The Lynmouth Disaster

50 years on
by Philip Eden

The recent torrential downpours have emphasised how powerful and destructive rainstorms can be, even in our equable climate. Occasionally, though, storms of truly tropical intensity strike, and the havoc which follows is all the more distressing and bewildering because of their rarity.

Fifty years ago this month one such catastrophe befell the small north Devon town of Lynmouth when, on the night of the 15th/16th, a tremendous deluge broke over Exmoor, floodwaters cascaded down the steep northern flank of the moor, and torrents of water laden with uprooted trees, boulders, and other debris tore through the town. "In the darkness of a single night," as the subsequent disaster appeal so starkly put it, "the village was left in ruins and 34 lives were lost." In all, 420 people were made homeless, 34 buildings were completely wrecked and 70 others badly damaged, 29 bridges were demolished, and 38 motor cars and several hundred trees were washed away into the oblivion of the Bristol Channel.



Heavy rain fell over the entire southwest peninsula as well as other parts of southern England, Wales, and the Midlands. But it was Exmoor that bore the brunt of the s torm with a fall of 229mm of rain spread over 22 hours recorded at Longstone Barrow, overlooking the headwaters of the West Lyn river. The subsequent Met Office report suggested that a little further east, in the vicinity of Simonsbath, as much as 300mm may have fallen - almost four months' worth of rain in 24 hours.

Last August a tendentious and flawed documentary programme on BBC Radio 4 sought to blame the disaster on "secret" cloud-seeding experiments which were being conducted in the UK in the early 1950s. There was in fact nothing secret about the seeding programme which had been widely reported at the time, and in any case the physics of cloud seeding confines the usefulness of this artificial rain-making technique to small cumulus clouds. The depression which brought the rain on August 15-16 1952 was several hundred miles across and the rain was caused by prolonged uplift of moist air over a broad area. Even if it were possible to seed such a large weather system, there simply would have been no point as it was already producing widespread heavy rain before it reached our shores.

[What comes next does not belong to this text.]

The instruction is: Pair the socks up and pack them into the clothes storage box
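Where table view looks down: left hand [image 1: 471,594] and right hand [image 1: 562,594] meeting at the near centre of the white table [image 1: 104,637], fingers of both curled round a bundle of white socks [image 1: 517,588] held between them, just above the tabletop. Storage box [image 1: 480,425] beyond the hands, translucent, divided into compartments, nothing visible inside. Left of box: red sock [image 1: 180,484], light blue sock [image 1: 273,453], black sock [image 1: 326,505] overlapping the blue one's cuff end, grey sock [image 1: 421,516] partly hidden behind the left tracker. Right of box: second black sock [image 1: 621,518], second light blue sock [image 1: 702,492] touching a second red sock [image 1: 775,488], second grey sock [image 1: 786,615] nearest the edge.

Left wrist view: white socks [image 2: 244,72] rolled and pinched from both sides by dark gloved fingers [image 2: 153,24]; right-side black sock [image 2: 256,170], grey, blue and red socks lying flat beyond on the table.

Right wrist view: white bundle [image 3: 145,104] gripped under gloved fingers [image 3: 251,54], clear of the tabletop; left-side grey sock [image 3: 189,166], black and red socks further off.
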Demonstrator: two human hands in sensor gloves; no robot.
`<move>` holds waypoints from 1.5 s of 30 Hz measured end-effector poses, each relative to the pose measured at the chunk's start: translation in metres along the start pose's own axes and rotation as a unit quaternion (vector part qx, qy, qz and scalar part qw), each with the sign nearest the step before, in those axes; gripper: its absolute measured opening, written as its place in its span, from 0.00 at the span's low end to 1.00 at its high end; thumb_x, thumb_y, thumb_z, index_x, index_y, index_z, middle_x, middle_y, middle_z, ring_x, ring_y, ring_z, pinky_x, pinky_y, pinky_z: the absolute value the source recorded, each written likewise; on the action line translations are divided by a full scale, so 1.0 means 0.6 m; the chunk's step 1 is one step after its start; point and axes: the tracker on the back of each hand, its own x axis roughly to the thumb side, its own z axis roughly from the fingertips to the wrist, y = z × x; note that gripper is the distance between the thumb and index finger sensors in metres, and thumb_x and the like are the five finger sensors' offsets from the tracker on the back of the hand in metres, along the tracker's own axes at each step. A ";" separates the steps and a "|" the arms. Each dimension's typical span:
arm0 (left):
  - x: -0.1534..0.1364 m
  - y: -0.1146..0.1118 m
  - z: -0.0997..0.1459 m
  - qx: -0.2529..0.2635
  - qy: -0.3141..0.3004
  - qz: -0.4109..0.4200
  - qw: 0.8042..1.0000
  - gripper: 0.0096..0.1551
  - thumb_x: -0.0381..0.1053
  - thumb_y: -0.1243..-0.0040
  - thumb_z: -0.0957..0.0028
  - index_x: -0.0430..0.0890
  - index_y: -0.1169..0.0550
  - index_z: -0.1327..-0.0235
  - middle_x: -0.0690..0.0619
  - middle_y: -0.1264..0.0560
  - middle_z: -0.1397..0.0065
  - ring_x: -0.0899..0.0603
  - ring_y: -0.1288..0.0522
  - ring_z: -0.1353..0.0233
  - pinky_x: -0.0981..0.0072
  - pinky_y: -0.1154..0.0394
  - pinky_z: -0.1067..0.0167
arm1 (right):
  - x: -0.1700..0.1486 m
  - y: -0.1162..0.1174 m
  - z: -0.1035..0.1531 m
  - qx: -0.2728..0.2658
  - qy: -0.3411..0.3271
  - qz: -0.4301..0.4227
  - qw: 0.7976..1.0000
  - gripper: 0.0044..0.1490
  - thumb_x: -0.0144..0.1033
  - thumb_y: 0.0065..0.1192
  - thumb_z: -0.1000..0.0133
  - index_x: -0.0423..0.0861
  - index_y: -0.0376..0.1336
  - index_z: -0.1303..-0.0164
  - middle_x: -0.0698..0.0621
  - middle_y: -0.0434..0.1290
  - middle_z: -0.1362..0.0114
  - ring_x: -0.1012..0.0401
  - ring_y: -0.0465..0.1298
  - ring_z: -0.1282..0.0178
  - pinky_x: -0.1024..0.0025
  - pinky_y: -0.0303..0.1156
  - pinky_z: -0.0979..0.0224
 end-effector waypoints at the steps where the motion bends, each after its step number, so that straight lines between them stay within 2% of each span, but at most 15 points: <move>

Could it happen again? Well, it happened before. Destructive floods following rainstorms of similar magnitude had wreaked havoc in Lynmouth in 1607 and 1769, and in July 1969 fears were raised of a new flood following a two-day downpour. Meteorologically it is virtually certain that a storm of similar proportions to that of 1952 will occur over Exmoor sooner or later. With warmer seas off our coasts - a consequence of global warming - it will probably be sooner rather than later. Nowadays its intensity would be predicted with some accuracy and warnings would be disseminated in good time, while the flood mitigation scheme devised after the flood of '52 should reduce the likelihood of catastrophic damage.